- **WHAT YOU NEED TO DO**
Determine how many lines in the records include "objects". Write the number and nothing more.

Data excerpts:
________________________

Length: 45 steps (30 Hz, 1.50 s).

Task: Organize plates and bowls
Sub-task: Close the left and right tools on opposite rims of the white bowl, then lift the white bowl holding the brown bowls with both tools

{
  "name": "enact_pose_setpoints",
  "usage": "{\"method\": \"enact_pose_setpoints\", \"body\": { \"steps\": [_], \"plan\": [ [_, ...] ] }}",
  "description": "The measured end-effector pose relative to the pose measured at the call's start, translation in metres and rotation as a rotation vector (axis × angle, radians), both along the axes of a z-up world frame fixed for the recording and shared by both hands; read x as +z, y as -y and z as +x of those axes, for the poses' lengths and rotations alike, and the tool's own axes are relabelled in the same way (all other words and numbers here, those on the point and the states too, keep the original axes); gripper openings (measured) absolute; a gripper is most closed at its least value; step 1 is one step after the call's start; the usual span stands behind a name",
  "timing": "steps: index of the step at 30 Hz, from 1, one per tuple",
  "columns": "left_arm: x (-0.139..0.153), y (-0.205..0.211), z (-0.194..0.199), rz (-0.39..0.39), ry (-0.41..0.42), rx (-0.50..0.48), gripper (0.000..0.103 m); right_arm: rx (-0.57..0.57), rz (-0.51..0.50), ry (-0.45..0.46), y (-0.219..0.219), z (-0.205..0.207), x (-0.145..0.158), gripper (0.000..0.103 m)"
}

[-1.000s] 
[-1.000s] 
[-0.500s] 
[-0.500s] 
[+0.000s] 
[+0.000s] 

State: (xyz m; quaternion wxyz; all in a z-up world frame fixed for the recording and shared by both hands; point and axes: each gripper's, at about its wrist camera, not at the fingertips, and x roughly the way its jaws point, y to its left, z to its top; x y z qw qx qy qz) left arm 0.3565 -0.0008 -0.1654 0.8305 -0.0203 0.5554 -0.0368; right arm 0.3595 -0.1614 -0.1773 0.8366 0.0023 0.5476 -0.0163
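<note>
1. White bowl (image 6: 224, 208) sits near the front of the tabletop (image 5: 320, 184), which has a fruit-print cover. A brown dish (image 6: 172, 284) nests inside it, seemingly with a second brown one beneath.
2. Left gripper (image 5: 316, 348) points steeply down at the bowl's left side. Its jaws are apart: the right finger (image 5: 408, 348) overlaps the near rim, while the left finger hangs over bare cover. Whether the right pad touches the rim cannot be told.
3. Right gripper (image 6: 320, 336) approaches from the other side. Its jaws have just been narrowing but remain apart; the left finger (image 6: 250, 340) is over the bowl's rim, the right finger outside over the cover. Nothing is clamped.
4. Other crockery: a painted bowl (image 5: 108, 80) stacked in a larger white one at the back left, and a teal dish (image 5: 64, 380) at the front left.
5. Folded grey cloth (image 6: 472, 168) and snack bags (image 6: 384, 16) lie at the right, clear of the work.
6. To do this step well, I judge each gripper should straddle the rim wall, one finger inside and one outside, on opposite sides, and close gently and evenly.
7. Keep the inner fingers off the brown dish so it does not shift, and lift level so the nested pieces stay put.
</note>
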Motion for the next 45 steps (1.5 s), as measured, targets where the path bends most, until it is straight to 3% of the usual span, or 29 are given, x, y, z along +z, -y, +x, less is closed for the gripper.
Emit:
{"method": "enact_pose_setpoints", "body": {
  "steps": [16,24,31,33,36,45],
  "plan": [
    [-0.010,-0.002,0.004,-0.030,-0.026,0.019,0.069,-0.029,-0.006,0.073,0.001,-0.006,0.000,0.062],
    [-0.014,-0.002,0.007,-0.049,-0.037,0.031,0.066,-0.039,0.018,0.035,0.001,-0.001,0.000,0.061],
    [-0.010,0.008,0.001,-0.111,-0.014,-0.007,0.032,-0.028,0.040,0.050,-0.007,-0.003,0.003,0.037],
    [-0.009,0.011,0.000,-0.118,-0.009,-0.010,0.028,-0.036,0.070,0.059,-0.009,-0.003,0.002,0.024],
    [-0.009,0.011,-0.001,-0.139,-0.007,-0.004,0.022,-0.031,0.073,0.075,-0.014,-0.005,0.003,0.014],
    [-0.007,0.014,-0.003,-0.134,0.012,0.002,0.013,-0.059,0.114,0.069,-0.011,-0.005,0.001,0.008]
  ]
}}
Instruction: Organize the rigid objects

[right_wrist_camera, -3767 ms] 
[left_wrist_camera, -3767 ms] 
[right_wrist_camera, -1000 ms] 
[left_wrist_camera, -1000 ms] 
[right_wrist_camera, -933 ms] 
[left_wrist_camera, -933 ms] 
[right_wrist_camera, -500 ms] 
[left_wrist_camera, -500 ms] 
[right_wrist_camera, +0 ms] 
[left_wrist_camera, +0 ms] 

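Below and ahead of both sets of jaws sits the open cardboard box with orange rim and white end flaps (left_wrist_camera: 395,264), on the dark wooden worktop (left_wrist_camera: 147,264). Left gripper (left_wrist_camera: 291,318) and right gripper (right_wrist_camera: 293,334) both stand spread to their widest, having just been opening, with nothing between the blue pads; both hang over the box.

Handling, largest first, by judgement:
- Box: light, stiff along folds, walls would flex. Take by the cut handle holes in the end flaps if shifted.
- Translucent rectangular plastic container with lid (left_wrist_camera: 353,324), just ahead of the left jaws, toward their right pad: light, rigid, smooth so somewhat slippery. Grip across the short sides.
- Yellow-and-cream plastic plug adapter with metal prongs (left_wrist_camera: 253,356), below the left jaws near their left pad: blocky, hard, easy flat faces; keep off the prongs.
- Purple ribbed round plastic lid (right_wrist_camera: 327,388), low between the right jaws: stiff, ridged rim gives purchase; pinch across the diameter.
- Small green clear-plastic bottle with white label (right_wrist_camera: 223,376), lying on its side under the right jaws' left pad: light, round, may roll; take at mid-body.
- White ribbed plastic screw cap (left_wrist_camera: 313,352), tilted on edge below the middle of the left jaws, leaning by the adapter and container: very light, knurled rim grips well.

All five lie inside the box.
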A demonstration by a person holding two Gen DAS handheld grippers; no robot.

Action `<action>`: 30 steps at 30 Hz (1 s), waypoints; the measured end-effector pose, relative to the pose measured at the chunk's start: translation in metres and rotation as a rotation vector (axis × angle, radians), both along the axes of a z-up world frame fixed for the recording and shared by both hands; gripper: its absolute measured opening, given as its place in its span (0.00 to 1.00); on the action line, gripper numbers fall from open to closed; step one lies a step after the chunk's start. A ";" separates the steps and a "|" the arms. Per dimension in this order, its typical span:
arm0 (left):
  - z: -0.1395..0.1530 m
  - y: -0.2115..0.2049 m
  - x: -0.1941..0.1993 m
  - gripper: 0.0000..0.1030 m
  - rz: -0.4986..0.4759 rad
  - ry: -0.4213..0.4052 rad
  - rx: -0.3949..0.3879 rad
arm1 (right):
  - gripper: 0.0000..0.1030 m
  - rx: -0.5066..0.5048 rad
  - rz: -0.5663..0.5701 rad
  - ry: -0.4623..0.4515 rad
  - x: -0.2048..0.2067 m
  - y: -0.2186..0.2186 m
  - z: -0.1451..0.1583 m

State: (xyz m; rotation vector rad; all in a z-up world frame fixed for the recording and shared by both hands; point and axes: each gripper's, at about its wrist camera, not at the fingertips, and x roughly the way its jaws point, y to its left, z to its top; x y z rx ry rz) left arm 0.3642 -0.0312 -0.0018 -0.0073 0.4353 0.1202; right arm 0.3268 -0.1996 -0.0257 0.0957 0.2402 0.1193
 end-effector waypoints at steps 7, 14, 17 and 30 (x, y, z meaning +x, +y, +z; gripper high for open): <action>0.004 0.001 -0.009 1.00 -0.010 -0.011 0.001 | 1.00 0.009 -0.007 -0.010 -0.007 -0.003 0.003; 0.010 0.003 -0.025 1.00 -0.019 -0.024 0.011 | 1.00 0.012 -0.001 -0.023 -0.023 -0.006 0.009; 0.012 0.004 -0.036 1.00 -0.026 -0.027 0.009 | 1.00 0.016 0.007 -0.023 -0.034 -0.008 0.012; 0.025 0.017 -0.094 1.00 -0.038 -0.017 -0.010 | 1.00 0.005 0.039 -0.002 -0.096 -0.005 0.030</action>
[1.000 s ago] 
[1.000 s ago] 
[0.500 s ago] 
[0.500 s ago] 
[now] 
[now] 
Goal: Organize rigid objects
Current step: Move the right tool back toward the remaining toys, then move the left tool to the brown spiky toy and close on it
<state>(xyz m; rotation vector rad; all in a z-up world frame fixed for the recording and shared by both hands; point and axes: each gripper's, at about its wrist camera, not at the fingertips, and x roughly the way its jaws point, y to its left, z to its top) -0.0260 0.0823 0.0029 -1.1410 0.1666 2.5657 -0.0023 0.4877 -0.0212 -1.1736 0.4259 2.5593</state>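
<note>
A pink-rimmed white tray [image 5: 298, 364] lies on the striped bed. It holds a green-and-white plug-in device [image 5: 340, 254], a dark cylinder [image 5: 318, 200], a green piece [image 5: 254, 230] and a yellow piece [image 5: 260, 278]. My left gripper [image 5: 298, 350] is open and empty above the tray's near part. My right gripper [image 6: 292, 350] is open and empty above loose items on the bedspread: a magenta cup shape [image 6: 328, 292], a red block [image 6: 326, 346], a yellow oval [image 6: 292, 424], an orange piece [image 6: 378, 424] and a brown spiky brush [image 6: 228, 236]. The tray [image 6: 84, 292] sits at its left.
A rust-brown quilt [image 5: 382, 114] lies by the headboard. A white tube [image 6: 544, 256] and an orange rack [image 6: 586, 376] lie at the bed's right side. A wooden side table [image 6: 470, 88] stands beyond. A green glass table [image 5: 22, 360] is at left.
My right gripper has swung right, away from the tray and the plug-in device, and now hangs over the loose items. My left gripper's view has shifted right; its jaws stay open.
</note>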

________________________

- **WRITTEN SOLUTION**
2